### TO DO
Copy the entries exactly, through the "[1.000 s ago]" line.

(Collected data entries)
+---+

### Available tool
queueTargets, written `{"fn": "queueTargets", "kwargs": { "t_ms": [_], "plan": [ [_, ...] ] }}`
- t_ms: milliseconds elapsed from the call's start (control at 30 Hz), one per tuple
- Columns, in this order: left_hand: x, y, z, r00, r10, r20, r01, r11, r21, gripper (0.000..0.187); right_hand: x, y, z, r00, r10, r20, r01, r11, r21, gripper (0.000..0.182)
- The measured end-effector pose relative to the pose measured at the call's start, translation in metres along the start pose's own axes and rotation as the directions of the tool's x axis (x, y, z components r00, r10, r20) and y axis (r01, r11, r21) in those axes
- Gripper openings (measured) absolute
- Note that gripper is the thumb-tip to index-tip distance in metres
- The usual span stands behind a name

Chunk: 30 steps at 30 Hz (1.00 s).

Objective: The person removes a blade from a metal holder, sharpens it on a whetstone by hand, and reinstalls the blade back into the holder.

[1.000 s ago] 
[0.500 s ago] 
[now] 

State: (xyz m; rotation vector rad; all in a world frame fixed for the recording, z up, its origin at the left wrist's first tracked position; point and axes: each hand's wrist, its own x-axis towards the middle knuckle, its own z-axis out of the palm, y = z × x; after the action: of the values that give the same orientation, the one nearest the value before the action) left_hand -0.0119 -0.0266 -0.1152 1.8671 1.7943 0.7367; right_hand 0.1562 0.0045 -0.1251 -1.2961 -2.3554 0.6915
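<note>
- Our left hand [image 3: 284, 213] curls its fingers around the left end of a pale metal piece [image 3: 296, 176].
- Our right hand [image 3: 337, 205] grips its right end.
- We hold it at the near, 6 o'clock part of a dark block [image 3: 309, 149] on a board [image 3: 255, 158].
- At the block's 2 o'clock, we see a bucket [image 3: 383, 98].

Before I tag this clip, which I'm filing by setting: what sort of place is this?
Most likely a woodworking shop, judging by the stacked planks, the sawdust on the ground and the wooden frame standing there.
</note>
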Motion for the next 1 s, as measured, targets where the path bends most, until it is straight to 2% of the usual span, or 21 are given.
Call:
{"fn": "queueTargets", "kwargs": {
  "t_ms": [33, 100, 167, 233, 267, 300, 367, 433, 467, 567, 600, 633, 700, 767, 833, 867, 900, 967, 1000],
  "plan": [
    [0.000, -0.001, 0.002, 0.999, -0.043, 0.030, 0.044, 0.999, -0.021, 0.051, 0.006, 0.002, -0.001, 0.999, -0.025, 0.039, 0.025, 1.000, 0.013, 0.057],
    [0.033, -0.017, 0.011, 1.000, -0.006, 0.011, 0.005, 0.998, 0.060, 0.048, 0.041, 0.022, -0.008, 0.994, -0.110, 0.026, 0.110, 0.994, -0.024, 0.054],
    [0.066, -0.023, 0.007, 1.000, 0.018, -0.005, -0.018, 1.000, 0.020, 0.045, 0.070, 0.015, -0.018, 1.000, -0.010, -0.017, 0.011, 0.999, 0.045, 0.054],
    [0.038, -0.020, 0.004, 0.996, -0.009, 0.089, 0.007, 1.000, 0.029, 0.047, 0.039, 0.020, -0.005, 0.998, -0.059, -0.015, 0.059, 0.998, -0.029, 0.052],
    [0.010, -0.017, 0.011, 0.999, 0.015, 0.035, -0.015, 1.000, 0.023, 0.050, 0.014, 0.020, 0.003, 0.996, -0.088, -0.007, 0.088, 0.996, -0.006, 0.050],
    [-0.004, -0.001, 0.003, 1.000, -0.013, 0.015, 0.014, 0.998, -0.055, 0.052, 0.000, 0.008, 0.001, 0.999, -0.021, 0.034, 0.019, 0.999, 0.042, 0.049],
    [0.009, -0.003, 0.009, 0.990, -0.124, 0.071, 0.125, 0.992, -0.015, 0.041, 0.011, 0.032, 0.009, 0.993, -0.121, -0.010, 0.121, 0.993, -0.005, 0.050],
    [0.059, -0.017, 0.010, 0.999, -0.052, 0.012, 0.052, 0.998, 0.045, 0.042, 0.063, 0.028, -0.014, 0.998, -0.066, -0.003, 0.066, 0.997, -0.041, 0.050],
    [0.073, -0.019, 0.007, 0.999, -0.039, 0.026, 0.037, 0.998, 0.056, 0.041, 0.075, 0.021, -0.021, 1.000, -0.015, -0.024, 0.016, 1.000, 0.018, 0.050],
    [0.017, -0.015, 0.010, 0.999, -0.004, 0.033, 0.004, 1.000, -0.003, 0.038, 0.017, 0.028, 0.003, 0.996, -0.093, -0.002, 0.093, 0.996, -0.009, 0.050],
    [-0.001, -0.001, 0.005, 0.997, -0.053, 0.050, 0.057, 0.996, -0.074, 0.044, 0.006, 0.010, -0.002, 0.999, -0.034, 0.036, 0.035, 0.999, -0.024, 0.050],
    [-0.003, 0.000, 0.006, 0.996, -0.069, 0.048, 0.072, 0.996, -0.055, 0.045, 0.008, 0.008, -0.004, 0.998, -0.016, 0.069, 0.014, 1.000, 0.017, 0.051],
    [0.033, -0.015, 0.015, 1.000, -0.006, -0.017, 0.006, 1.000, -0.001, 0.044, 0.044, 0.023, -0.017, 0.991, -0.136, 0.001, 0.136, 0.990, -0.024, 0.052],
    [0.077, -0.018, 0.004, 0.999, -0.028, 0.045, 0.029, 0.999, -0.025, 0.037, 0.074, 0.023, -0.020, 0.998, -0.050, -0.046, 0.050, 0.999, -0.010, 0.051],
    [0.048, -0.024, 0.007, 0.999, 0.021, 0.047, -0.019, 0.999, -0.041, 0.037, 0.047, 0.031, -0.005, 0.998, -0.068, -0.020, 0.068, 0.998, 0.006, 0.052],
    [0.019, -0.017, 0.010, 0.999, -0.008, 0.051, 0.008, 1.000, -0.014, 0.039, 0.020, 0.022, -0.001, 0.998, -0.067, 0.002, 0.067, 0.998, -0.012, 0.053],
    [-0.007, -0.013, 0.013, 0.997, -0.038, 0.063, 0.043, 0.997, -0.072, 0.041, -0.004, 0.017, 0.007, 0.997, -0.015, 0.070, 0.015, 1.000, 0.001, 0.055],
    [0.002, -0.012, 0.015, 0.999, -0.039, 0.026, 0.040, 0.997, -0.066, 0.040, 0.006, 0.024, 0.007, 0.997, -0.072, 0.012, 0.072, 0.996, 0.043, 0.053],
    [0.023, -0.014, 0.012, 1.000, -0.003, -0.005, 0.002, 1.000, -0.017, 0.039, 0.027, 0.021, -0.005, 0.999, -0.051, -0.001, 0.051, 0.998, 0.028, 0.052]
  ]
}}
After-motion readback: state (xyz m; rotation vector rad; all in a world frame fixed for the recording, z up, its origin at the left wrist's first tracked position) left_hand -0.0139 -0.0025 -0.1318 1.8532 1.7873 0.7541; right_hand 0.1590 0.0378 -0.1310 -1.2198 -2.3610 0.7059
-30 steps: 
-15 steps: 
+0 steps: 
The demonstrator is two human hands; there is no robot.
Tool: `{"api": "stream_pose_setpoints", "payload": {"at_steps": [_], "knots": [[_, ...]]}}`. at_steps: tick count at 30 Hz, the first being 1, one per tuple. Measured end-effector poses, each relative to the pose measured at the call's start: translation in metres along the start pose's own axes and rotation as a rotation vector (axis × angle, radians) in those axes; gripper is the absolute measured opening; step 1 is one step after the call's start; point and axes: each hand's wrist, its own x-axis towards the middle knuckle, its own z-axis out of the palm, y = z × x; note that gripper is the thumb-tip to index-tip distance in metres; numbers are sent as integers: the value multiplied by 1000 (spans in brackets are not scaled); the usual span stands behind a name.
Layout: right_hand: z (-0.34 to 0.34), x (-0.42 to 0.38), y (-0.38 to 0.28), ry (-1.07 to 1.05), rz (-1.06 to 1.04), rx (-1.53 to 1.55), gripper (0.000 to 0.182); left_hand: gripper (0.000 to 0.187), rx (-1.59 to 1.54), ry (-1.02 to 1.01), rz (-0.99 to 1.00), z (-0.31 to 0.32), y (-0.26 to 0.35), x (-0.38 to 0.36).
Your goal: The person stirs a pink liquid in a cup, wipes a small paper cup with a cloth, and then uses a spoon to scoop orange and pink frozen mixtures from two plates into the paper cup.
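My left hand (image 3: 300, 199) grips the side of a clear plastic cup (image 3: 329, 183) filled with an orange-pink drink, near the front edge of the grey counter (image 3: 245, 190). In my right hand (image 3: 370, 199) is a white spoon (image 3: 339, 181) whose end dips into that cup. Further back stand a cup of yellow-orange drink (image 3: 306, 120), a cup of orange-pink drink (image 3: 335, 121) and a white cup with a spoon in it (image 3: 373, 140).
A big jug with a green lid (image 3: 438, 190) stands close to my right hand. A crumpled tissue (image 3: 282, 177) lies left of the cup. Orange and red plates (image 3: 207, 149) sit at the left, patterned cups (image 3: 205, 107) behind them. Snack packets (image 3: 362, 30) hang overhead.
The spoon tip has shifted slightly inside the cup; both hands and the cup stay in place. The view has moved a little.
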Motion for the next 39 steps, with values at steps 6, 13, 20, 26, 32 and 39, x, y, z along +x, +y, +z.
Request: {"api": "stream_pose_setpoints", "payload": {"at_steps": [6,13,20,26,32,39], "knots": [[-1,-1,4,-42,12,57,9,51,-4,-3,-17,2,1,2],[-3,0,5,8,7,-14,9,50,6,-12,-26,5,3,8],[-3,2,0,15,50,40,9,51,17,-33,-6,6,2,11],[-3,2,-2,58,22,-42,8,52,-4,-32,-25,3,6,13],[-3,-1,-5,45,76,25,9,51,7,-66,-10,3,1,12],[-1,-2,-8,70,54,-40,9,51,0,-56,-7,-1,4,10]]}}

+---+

### SOLUTION TO THE EXERCISE
### Available tool
queueTargets, written `{"fn": "queueTargets", "kwargs": { "t_ms": [_], "plan": [ [_, ...] ] }}`
- t_ms: milliseconds elapsed from the call's start (control at 30 Hz), one per tuple
- Columns, in this order: left_hand: x, y, z, r00, r10, r20, r01, r11, r21, gripper (0.000..0.187); right_hand: x, y, z, r00, r10, r20, r01, r11, r21, gripper (0.000..0.182)
- The measured end-effector pose relative to the pose measured at the call's start, translation in metres along the start pose's own axes and rotation as the directions of the tool's x axis (x, y, z components r00, r10, r20) and y axis (r01, r11, r21) in those axes
- Gripper openings (measured) absolute
- Note that gripper is the thumb-tip to index-tip distance in metres
- The usual span stands behind a name

Chunk: 30 steps at 30 Hz (1.00 s).

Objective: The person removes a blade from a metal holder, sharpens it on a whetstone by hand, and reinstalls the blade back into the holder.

[1.000 s ago] 

Nothing remains open in this exercise.